Tra le eredità che ci lascia la Gmg di Lisbona forse la più importante è un vocabolario. No, nessuna parola nuova, piuttosto la capacità, e il coraggio, di usare in modo diverso immagini ed espressioni di sempre. Prendi il concetto di “fretta”, centrale nel titolo della Giornata. Solitamente si accompagna all’idea di ansia, di semafori da bruciare con il rischio di incidenti, di letture lasciate a metà perché in agenda ci sono altre mille cose, di legami trascurati nel nome di un vuoto desiderio di incarichi sempre più prestigiosi. Qui invece, sull’esempio del racconto evangelico di Maria che «si alzò e andò» dalla cugina Elisabetta, “fotografa” il desiderio di dono, l’umiltà del servizio, la vita che straripa, l’umiltà di offrirsi. Cioè la radice dell’amore, che si definisce proprio nella rinuncia all’autoreferenzialità e al mettersi sempre al centro per dare all’altro la possibilità di esprimersi in pienezza.
Potrà sembrare strano, visto il numero impressionante delle ragazze e dei ragazzi arrivati in Portogallo, ma quella di Lisbona è una lezione di umiltà. Un fiume di magliette colorate, bandane, braccialetti, acne giovanile, che non vuole diventare un esercito di “buoni” ma un mosaico di volti e lingue diverse in cui si conserva, preziosa, la capacità di riconoscersi come persone e di chiamarsi per nome. L’ovvia conseguenza è la disponibilità all’aiuto, ad arrotolare i polsini della camicia, in una parola a sporcarsi le mani. Immagine bellissima, plastica, del dna del cristiano che immergendosi nel fango della solitudine, dello scoraggiamento, dell’abbandono non può restare pulito. E che per tenere ben aperti gli occhi, per vedere meglio, usa le lacrime.

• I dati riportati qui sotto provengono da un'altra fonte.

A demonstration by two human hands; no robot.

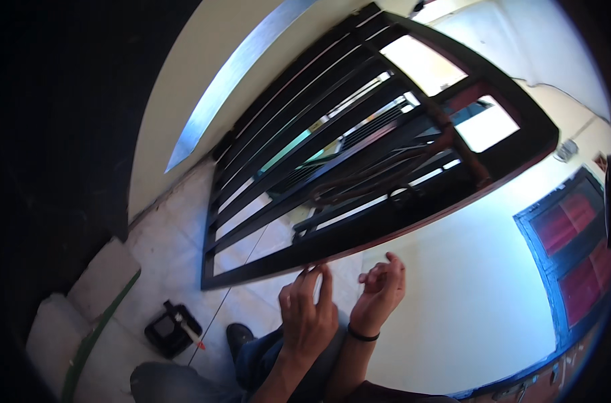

Il Papa l’ha detto venerdì scorso ai giovani della Gmg portoghese: essenziale è non “macchiarsi” il cuore, cioè la vita di dentro. Tutto il resto si può: gli abiti, i capelli, e la maglietta preferita nell’abbraccio dell’amica che piange e il trucco le cola.
Si dirà che sull’onda dell’emozione diventa facile sentirsi forti e usare espressioni grandi, così come pensarsi architetti di un mondo nuovo nato dal capovolgimento di quello vecchio. Certo, in parte può essere così, però Lisbona non si è svolta solo a Lisbona ma anche nelle stanzette con la musica a palla di chi non è potuto andare e che grazie a milioni di reels, stories, messaggini, domani potrà dire “io c’ero”.
Non si va infatti alla Gmg chiudendosi alle spalle la porta di casa ma proprio con il desiderio di capire meglio la vita che si ritrova una volta rientrati in famiglia. Lisbona non solo catalogo di emozioni, dunque, ma vera e propria scuola dove però i ruoli sono rovesciati, con gli allievi, vale a dire i giovani, in cattedra e gli adulti, cioè i saggi, gli anziani sui banchi ad ascoltare. Perché tante cose hanno i ragazzi da insegnare, a cominciare dalla gestione della precarietà, dell’incertezza, della nebulosa grigia che avvolge la parola “domani” mentre i grandi frenati dalla paura di dover rinunciare a qualcosa non fanno nulla per spazzarla via. E poi l’accoglienza del differente, del diverso, dello straniero, senza calcolare la convenienza con il bilancino del consenso elettorale, ma in quanto persone.
L’elenco potrebbe continuare: il rispetto dell’ambiente con il parco pulito poche ore dopo il raduno di 800mila ragazzi, la cura della fragilità, l’educazione nelle code ordinate con decine di “affamati” in fila per un panino neanche troppo buono. Soprattutto, la manutenzione dei sogni, che nel nuovo vocabolario di concetti vecchi non è l’opposto della realtà ma la sua radice e la sua esaltazione. Il cambiamento, infatti, inizia nel momento in cui lo immagini. A Lisbona i ragazzi della Gmg hanno cominciato a disegnarlo a matita. Ci saranno i giorni della vita che riprende domani, per trasformarlo in una bella casa comoda, luminosa, accogliente. E non, al contrario, in un castello di parole vuote che basta il primo alito di vento per spazzarlo via.